__Your objective__
Look in the listing below for the line that has "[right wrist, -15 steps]", then return it and each following line up to and including the one with "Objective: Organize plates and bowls", exactly and without pictures.

--- Data to use ---

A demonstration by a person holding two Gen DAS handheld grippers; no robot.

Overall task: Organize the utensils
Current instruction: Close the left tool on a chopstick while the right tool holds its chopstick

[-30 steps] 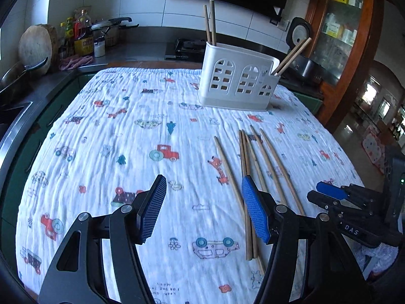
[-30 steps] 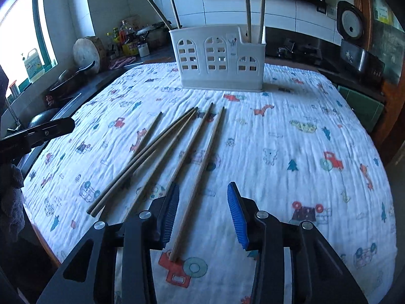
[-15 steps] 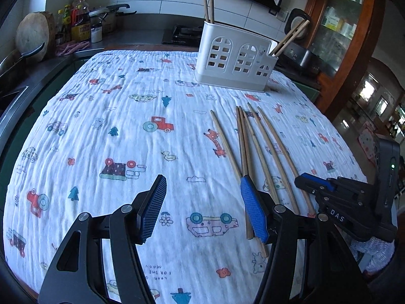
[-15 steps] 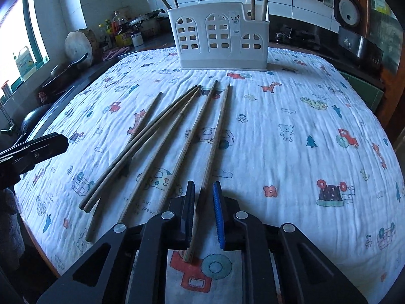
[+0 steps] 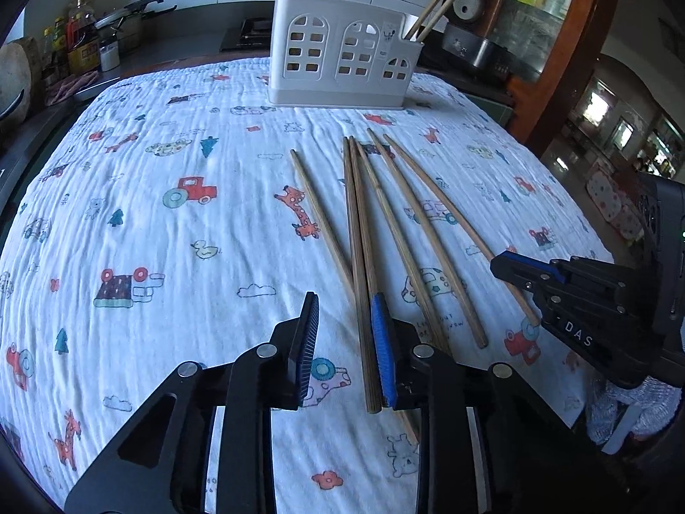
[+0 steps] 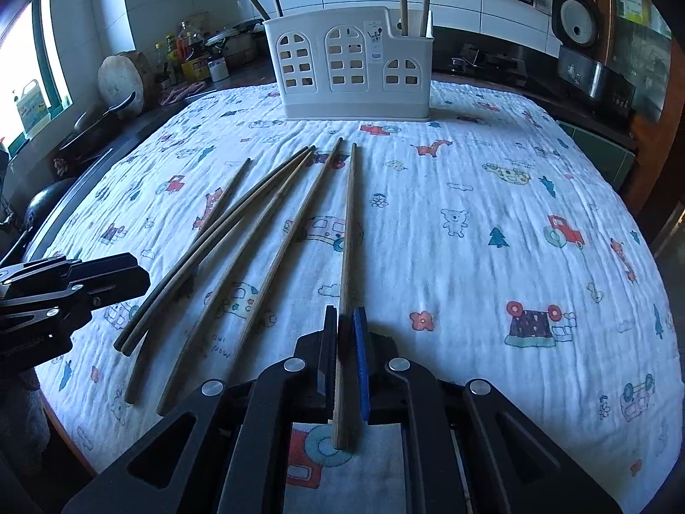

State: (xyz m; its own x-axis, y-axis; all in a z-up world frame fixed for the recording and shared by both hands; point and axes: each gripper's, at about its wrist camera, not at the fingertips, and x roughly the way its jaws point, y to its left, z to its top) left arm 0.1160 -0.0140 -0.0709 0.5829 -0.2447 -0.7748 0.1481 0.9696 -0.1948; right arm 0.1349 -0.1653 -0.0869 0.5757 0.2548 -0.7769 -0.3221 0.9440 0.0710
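I see a kitchen: white wall tiles (image 6: 471,13) at twelve o'clock, a bright window (image 6: 21,85) at nine o'clock throwing daylight in. A dark counter (image 5: 171,49) carries bottles (image 5: 81,43) and a pot (image 5: 128,25). At two o'clock stands a wooden glass-fronted cabinet (image 5: 552,21), with a rice cooker (image 6: 576,21) beside it.

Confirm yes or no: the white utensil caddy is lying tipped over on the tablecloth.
No. The white utensil caddy stands upright on the printed tablecloth, with chopsticks sticking up out of its compartments.
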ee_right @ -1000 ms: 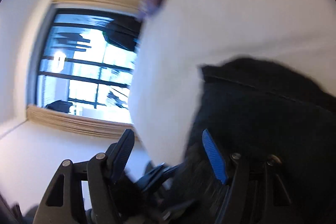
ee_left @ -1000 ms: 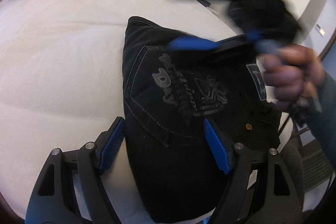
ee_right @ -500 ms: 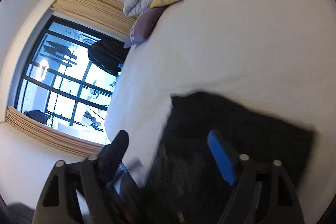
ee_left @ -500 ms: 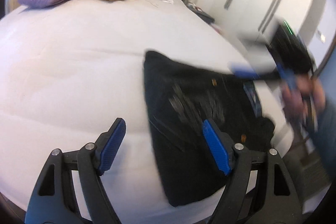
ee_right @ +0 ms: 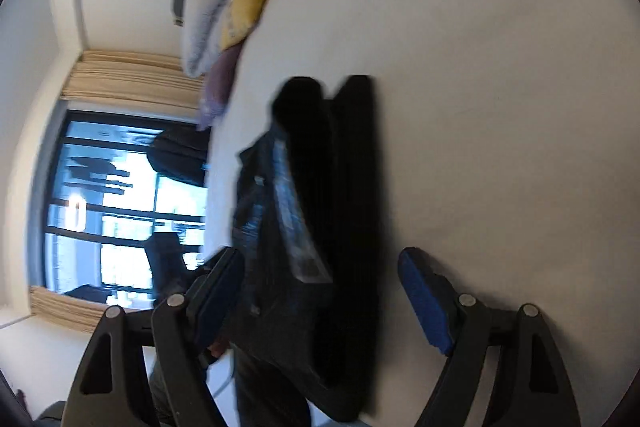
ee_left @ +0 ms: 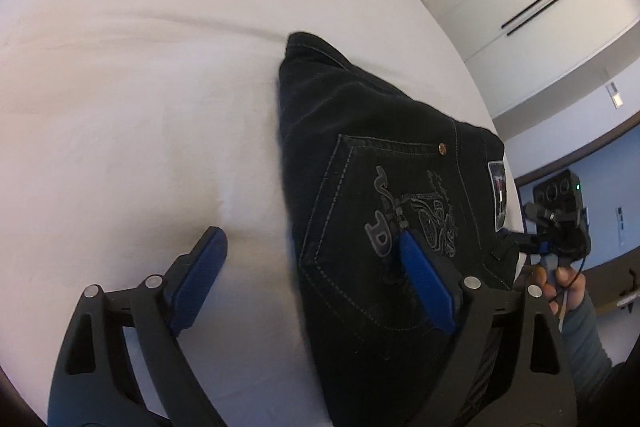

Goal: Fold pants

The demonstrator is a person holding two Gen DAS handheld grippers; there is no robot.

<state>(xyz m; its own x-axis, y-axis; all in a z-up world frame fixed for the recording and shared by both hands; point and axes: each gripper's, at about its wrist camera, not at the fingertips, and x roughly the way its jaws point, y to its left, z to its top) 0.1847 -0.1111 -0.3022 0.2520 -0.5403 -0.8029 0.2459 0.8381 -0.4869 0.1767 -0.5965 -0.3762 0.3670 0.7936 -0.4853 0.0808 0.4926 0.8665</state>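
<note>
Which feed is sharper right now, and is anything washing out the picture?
Left wrist view: mostly sharp, the stitching on the black pants is readable, even light, fisheye bending at the edges. Right wrist view: motion-blurred, the pants smeared into a dark mass, and the bright window blown out at left.

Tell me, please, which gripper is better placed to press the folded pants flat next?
Probably the left gripper: it looks down on the pants, one finger above the pocket. The right gripper faces their edge; both sets of jaws are open, empty.

Matt black denim pants (ee_left: 384,211)
</note>
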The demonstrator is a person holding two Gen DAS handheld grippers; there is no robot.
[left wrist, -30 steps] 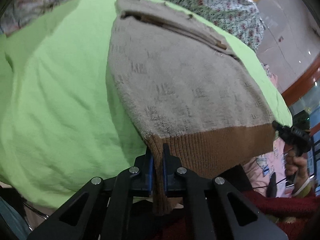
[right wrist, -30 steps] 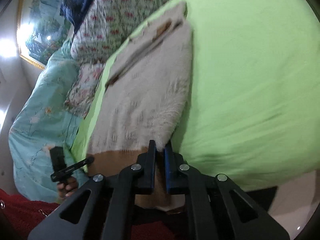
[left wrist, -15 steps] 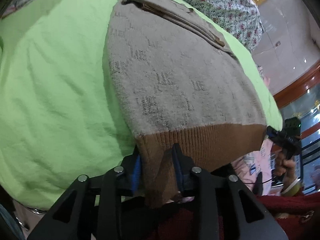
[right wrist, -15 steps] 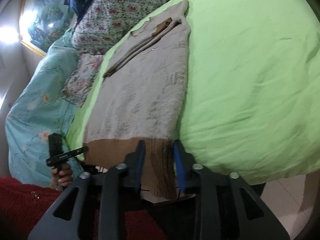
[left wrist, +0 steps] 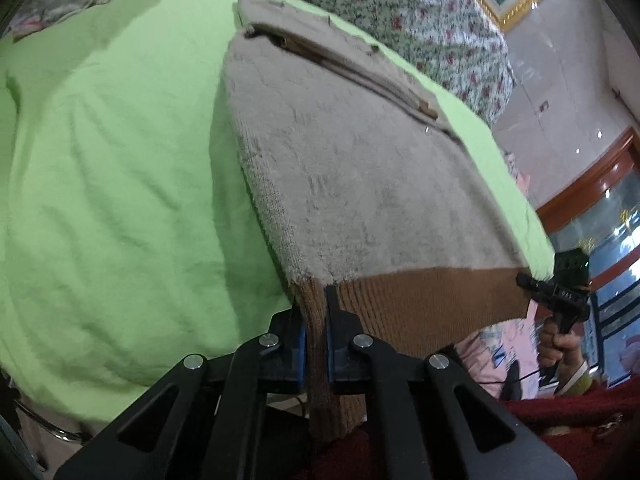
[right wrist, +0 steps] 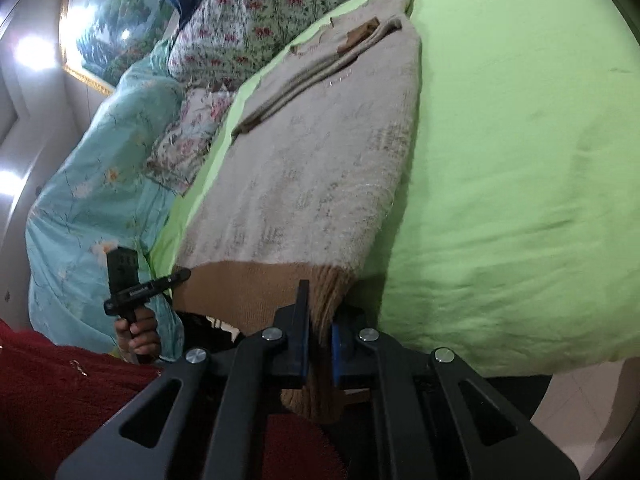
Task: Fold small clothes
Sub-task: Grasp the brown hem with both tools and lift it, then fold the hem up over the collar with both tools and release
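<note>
Both grippers, left gripper (left wrist: 316, 312) and right gripper (right wrist: 320, 312), have re-clamped the brown ribbed hem (left wrist: 420, 300) they loosened half a second ago, lifting the beige knitted sweater (left wrist: 352, 160) off the lime-green bedspread (left wrist: 100, 180), apparently readying the fold.

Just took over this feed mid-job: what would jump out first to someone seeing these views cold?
The beige knit sweater lies spread on the bright green bedsheet, sleeves folded across its far end. Its brown ribbed hem hangs off the near bed edge, with the left gripper shut on one corner and the right gripper shut on the other. Floral bedding is piled beyond.
</note>
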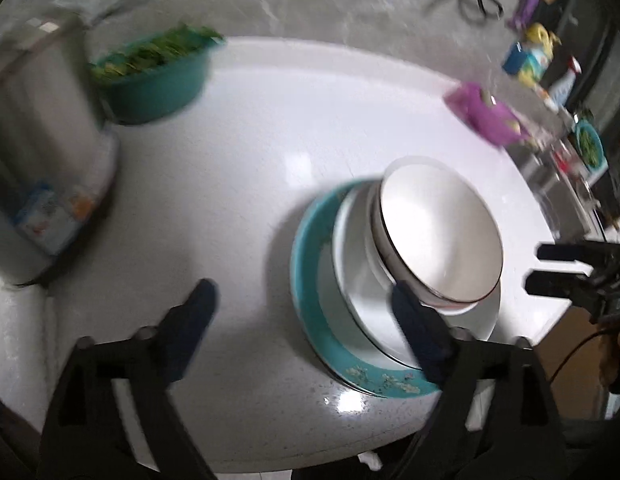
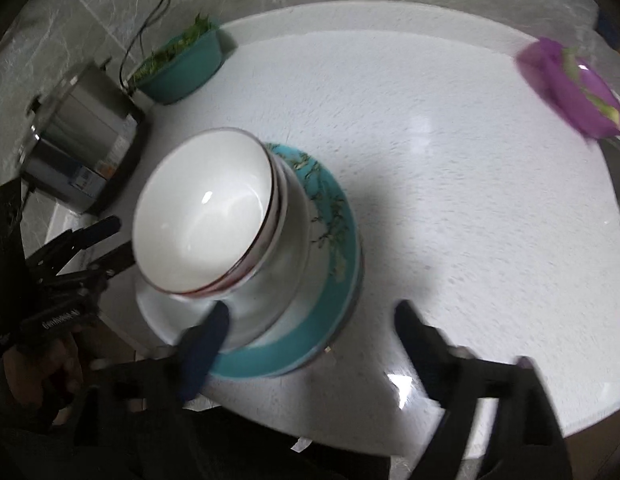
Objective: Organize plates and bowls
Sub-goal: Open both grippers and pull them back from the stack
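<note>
White porcelain sits at the centre of things: nested bowls (image 1: 440, 228), the top one with a thin dark rim line, stand on a white plate (image 1: 352, 280), which rests on a teal plate (image 1: 310, 276) with a blossom pattern along its edge. The whole stack sits on the white worktop (image 1: 230, 160), near the edge closest to the person.

Both tools flank it. The left gripper (image 1: 302, 304) has its fingers spread wide and grasps nothing; one finger overlaps the stack's near edge in its own view, but I cannot tell whether it touches. The right gripper (image 2: 310, 320) is likewise released and empty, one finger overlapping the white plate's rim, contact again uncertain.

The chief risk, as I judge it, is a knock. The bowls look set off-centre toward one side of the plates, so a finger clipping a rim while drawing away could shift them or tip them toward the worktop's edge. The frames are smeared, which suggests the hands are moving briskly, and that raises the chance.

Further out stand a teal bowl of greens (image 1: 154, 76), a steel pot (image 1: 38, 128) and a purple object (image 1: 486, 114), all well apart from the stack and unlikely to interfere.
</note>
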The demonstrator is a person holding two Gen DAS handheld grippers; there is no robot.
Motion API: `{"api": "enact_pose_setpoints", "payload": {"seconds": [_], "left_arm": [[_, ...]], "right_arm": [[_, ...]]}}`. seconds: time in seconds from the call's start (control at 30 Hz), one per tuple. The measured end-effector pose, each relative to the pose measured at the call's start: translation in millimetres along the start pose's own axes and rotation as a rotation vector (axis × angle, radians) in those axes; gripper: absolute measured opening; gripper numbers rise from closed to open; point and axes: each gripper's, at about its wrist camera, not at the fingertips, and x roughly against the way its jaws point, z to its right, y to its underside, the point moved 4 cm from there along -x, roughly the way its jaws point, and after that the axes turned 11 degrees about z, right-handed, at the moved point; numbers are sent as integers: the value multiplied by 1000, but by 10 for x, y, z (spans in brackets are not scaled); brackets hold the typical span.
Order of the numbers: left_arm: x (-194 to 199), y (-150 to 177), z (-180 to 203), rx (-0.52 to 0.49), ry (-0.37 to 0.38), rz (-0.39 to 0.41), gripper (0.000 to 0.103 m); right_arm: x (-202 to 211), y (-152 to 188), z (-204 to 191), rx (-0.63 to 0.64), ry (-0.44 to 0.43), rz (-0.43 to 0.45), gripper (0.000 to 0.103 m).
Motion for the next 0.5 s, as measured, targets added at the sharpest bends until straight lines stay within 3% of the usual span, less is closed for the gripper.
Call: {"api": "enact_pose_setpoints", "payload": {"seconds": [0.03,0.17,0.27,0.3,0.43,0.5], "left_arm": [[66,-29,-2,11,-2,19,103],[345,-155,118,83,-28,71,103],[560,-226,335,35,-143,100,103],[625,-274,424,18,-183,98,103],[908,-247,686,15,-206,157,103],[1026,-152,737,33,-252,135,103]], "right_arm": [[67,-10,10,1,3,10,101],[339,-68,-15,26,6,103,103],[544,-90,-51,34,6,192,103],[628,-96,-76,34,-4,229,103],[1093,-85,-227,76,-11,443,103],[1362,-46,-327,126,42,545,103]]}}
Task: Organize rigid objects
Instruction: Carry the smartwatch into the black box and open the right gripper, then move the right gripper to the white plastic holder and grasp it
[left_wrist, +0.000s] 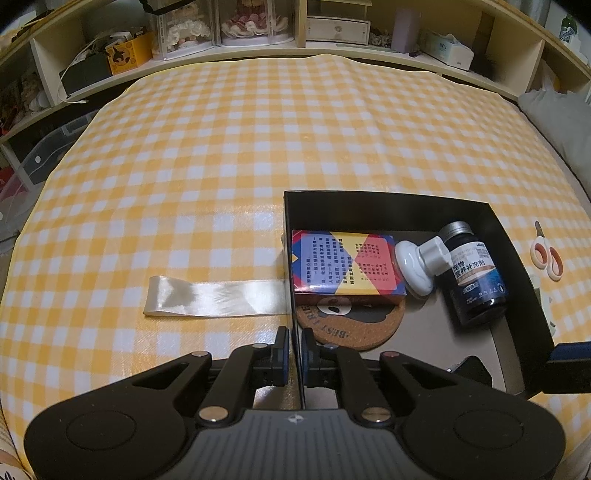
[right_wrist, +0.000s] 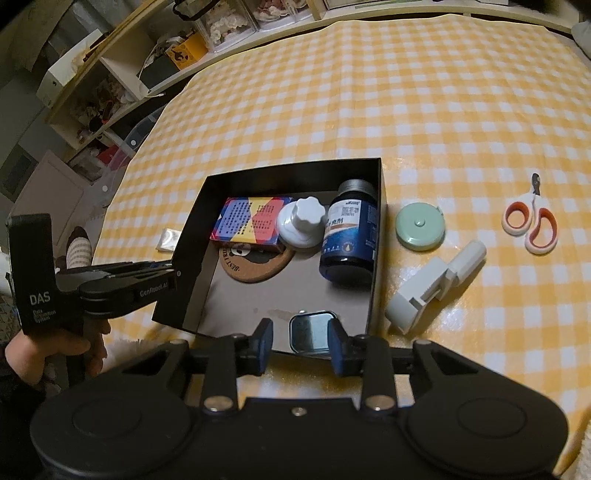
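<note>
Left gripper (left_wrist: 293, 345) fingers clamp the black cardboard box (right_wrist: 373, 291) wall, steadying it. Right gripper (right_wrist: 300, 345) fingers apparently straddle the small metal tin (right_wrist: 310, 330), pads seemingly clear. Next: collect outlying items.

**Two wrist cameras, one shared box**

The left wrist view looks steeply down along its fingers, close over the left wall of the open black cardboard box (left_wrist: 391, 206). The right wrist view looks down from the box's near edge (right_wrist: 291, 168). Both show its contents and the yellow checked tablecloth (left_wrist: 229, 147).
</note>
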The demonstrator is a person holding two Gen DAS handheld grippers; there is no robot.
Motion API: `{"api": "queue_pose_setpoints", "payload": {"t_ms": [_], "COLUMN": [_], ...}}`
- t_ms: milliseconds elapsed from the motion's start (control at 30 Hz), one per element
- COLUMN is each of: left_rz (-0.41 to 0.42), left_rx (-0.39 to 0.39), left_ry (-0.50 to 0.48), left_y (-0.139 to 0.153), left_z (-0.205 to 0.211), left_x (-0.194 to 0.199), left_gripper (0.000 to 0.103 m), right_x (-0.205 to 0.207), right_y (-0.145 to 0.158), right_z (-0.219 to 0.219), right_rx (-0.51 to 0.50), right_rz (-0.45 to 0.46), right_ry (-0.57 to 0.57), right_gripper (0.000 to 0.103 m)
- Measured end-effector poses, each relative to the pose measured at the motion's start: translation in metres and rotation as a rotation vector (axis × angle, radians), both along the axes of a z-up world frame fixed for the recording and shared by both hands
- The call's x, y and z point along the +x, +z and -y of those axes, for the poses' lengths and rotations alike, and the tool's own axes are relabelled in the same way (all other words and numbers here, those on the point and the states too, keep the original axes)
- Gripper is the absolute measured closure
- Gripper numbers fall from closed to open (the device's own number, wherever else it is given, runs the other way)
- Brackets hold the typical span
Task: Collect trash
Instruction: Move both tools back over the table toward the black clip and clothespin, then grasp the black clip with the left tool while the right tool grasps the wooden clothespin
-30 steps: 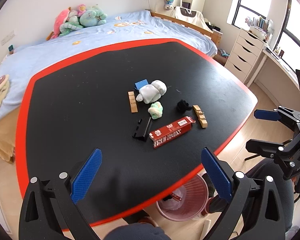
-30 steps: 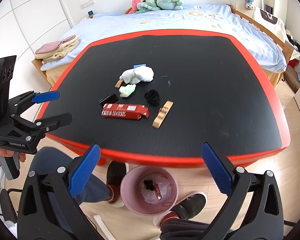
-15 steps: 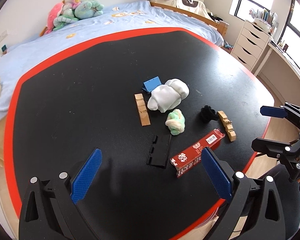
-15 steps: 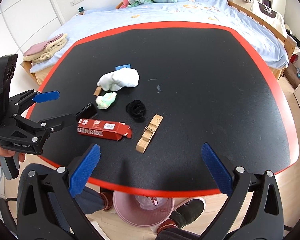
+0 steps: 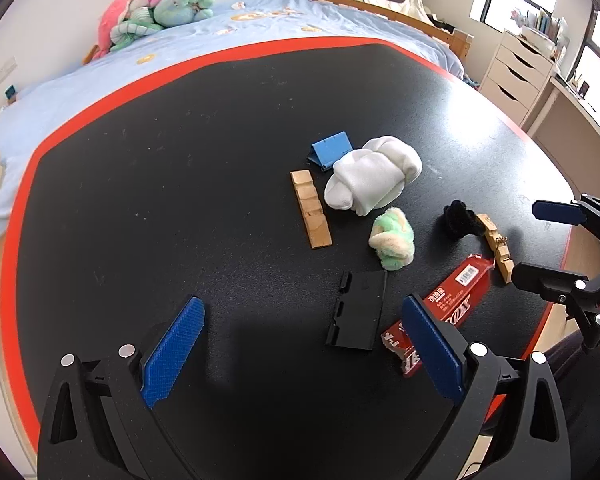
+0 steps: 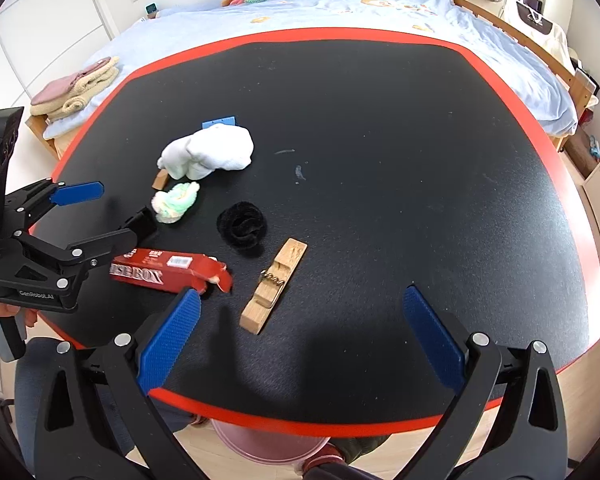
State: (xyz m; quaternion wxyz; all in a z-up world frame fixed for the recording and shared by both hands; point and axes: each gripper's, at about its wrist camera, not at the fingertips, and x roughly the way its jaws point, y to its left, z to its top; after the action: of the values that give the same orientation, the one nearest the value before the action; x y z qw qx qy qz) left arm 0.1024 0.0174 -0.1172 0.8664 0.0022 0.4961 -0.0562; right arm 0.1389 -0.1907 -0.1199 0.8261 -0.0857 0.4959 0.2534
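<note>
Both of your tongs stand wide open and empty: the left tongs (image 5: 302, 350) hover low over the near part of the worktop (image 5: 180, 160), the right tongs (image 6: 300, 336) over its near edge.

Just ahead of the left tongs, touching nothing but the worktop, lies the red carton (image 5: 446, 308), a long, thin cardboard sleeve with one end torn open. It looks light and easily crushed, so take it across its narrow width near the middle, where the walls are still square, and squeeze gently.

Beside it, straight ahead of the left tongs, lies a flat black plastic piece (image 5: 358, 310), stiff and smooth, hard to get under. Further out sits a green-and-cream fluffy ball (image 5: 392, 238), soft and yielding, and a rolled white cloth (image 5: 370, 180), bulky but light.

Ahead of the right tongs lies a wooden clothespin (image 6: 274, 284) with a wire spring, rigid and easy to pinch across its sides; beyond it lies a black fuzzy loop (image 6: 242, 224).
</note>
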Motion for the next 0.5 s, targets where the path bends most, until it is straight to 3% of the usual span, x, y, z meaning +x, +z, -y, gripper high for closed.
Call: {"api": "queue_pose_setpoints", "payload": {"t_ms": [167,367,500], "left_rz": [-0.002,0.0,-0.005], "left_rx": [0.024,0.041,0.045], "left_ry": [0.004,0.007,0.006], "left_y": [-0.0018,0.0009,0.0044], "left_z": [-0.0018,-0.0015,0.0008], "left_x": [-0.0006,-0.0037,-0.0037], "left_gripper": [0.022,0.04,0.058], "right_x": [0.0055,0.0082,0.0073], "right_y": [-0.0064,-0.0086,-0.0076], "right_z": [-0.0017,-0.0062,-0.0101], "right_rx": [-0.014,-0.038,-0.051], "right_rz": [0.003,0.027,0.046], "right_ry": [-0.005,-0.003,0.013], "right_gripper": [0.004,0.029,0.047]}}
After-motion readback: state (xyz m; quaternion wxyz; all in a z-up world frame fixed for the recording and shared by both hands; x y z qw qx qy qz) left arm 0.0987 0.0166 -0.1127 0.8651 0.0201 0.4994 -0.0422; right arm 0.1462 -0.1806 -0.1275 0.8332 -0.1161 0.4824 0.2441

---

__Response box__
[right wrist, -15 steps] 
[left wrist, +0 steps] 
[right wrist, +0 steps] 
Task: Fold small clothes
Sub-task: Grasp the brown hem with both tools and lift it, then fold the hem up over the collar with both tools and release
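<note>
Both grippers, left gripper (left wrist: 316, 312) and right gripper (right wrist: 320, 312), have re-clamped the brown ribbed hem (left wrist: 420, 300) they loosened half a second ago, lifting the beige knitted sweater (left wrist: 352, 160) off the lime-green bedspread (left wrist: 100, 180), apparently readying the fold.

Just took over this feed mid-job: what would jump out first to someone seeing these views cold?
The beige knit sweater lies spread on the bright green bedsheet, sleeves folded across its far end. Its brown ribbed hem hangs off the near bed edge, with the left gripper shut on one corner and the right gripper shut on the other. Floral bedding is piled beyond.
</note>
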Objective: Organize plates and bowls

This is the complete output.